Spinal muscular atrophy (SMA), a degenerative neuromuscular disease that is caused by a genetic defect in the survival of motor neuron 1 (SMN1) gene, is a leading cause of infant mortality. There is no effective treatment at present. Reporting in Nature, Krainer and colleagues now show that subcutaneous (s.c.) administration of an antisense oligonucleotide can increase median survival in a mouse model of severe SMA by up to 25-fold.

Current drug development approaches for SMA focus on molecular targets in the lower spinal cord, as an impairment of motor neuron function in the central nervous system (CNS) is the most pronounced pathology in SMA. One of these approaches is the use of antisense oligonucleotides to 'reawaken' a human SMN1 paralogue, SMN2, which is normally silent due to exon skipping.

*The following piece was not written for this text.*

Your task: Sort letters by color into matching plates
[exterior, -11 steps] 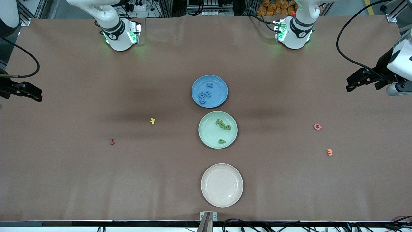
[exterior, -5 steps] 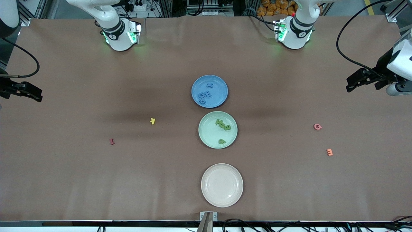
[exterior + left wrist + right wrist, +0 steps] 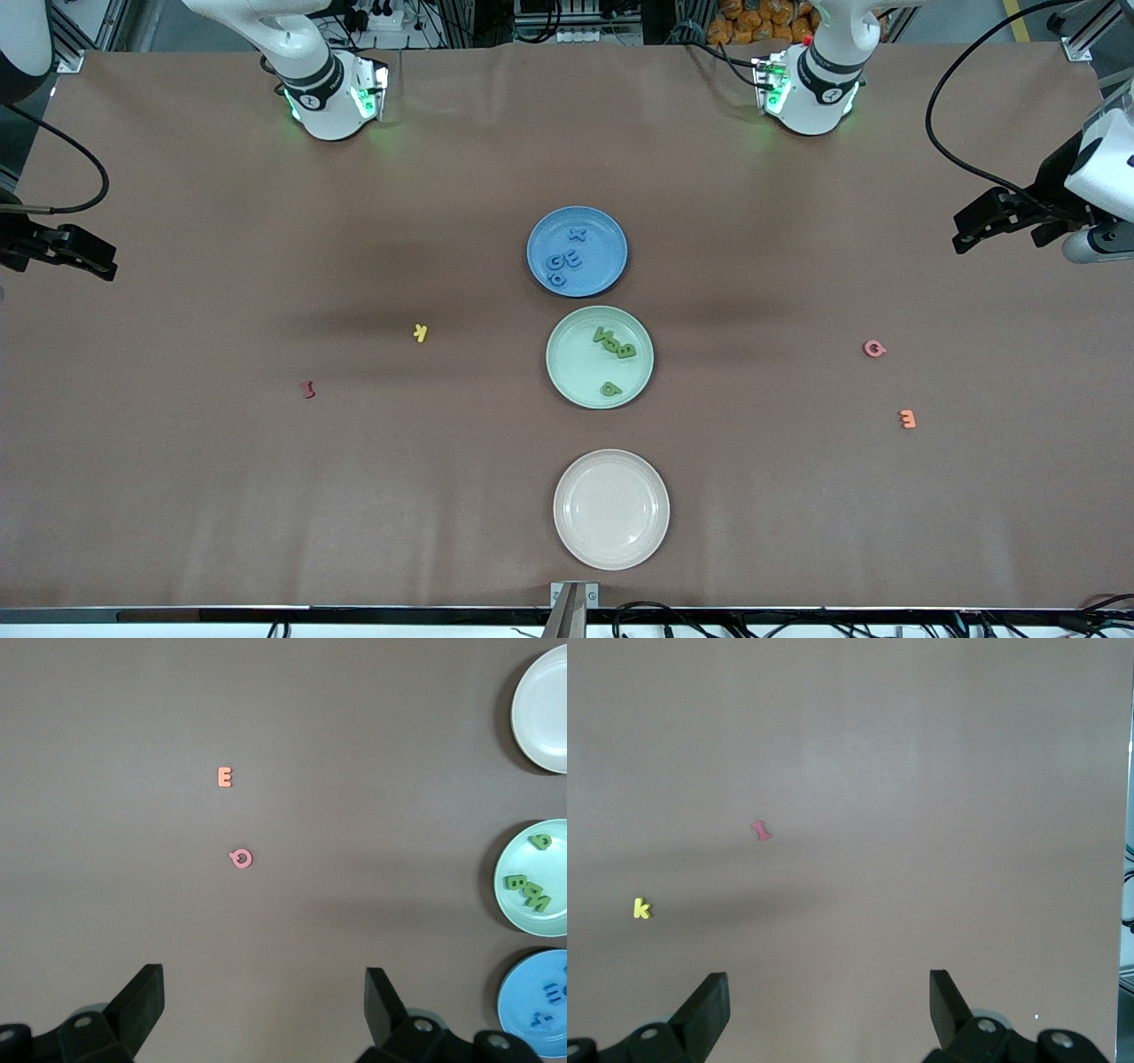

Intracerebroventricular (i.c.v.) administration of one such antisense oligonucleotide, ASO-10-27, had previously been shown to modestly increase survival in a mouse model of severe SMA. However, it has become apparent that non-CNS pathologies, including cardiovascular defects, can also have a role in this disease. The authors combined systemic s.c. and i.c.v. administration of ASO-10-27 to newborn Smn1-deficient pups that were transgenic for SMN2, and found that median survival increased from 10 days (control) and 16 days (i.c.v. delivery only) to 108 days (s.c. delivery) and 173 days (combination of i.c.v. and s.c. delivery). Using s.c. administration at higher doses, median survival was increased to 248 days, with 2 out of 18 mice that were treated with the highest doses still alive and active after more than 500 days.

An analysis of SMN2 splicing changes induced by ASO-10-27 showed that systemic treatment led to functional restoration of the SMN protein in many tissues. There were also moderate splicing changes in the CNS after s.c. administration, which could be due to the incomplete closure of the blood–brain barrier in neonates and/or retrograde transport of the oligonucleotide in neurons. The authors speculate that this contributes to the extended survival, similarly to combined s.c. and i.c.v. treatment.

The fact that all mice with SMA are small prompted the authors to examine the growth hormone–insulin-like growth factor 1 (IGF1) axis. They found that Smn 1-deficient mice, compared to heterozygous littermates, had undetectable levels of IGF1 and that s.c. administration of ASO-10-27 restored IGF1 levels. Although the absence of SMN did not affect IGF1 directly, it led to a reduction in IGF-binding protein acid labile subunit (IGFALS), a protein that extends the half-life of IGF1 in circulation. As IGF1 is involved in cardiac development and function, and is neurotrophic, it is possible that a deficiency in IGF1 contributes to the pathogenesis of severe SMA.

The authors point out that it will be crucial to determine the extent to which SMA mouse models accurately mimic human SMA, but this study implies that drug delivery approaches that target both sides of the blood–brain barrier may be significantly more effective, and that ASO-10-27 is a promising drug candidate.